### Task statement
The response should contain all of the data below, reproduced exactly, and no pictures.

### Supplied information
****
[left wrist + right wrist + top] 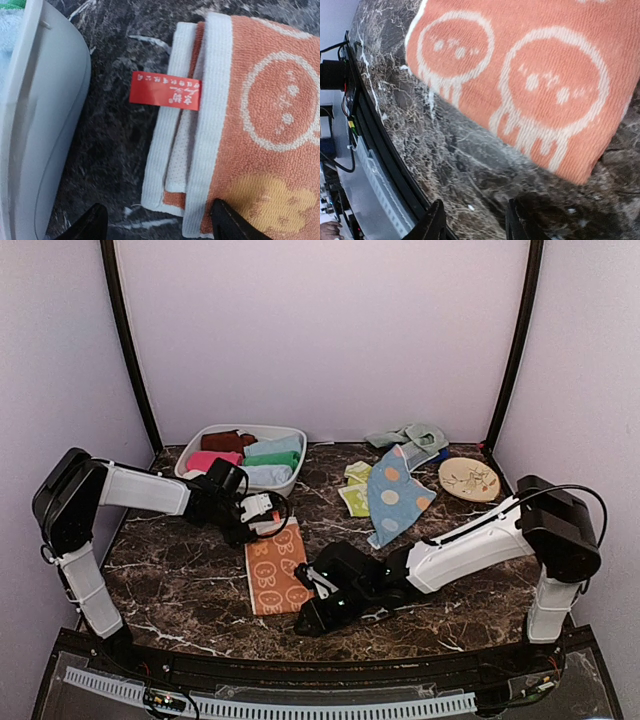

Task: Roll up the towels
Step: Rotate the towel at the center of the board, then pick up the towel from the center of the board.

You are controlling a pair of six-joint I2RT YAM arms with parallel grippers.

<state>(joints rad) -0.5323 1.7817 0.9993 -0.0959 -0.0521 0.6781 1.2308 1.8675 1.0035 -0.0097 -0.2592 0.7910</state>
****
### Task output
[left wrist + right wrist + top] 

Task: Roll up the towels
Step: Rotate the towel at the center of the board, then pick up the towel from the center of the board.

You are controlling a pair of six-joint I2RT YAM arms with parallel grippers.

<state>(joints rad) -0.5323 1.7817 0.9993 -0.0959 -0.0521 0.6781 1.2308 1.8675 1.0035 -0.0097 -0.2592 0.7910</state>

This output is now complete.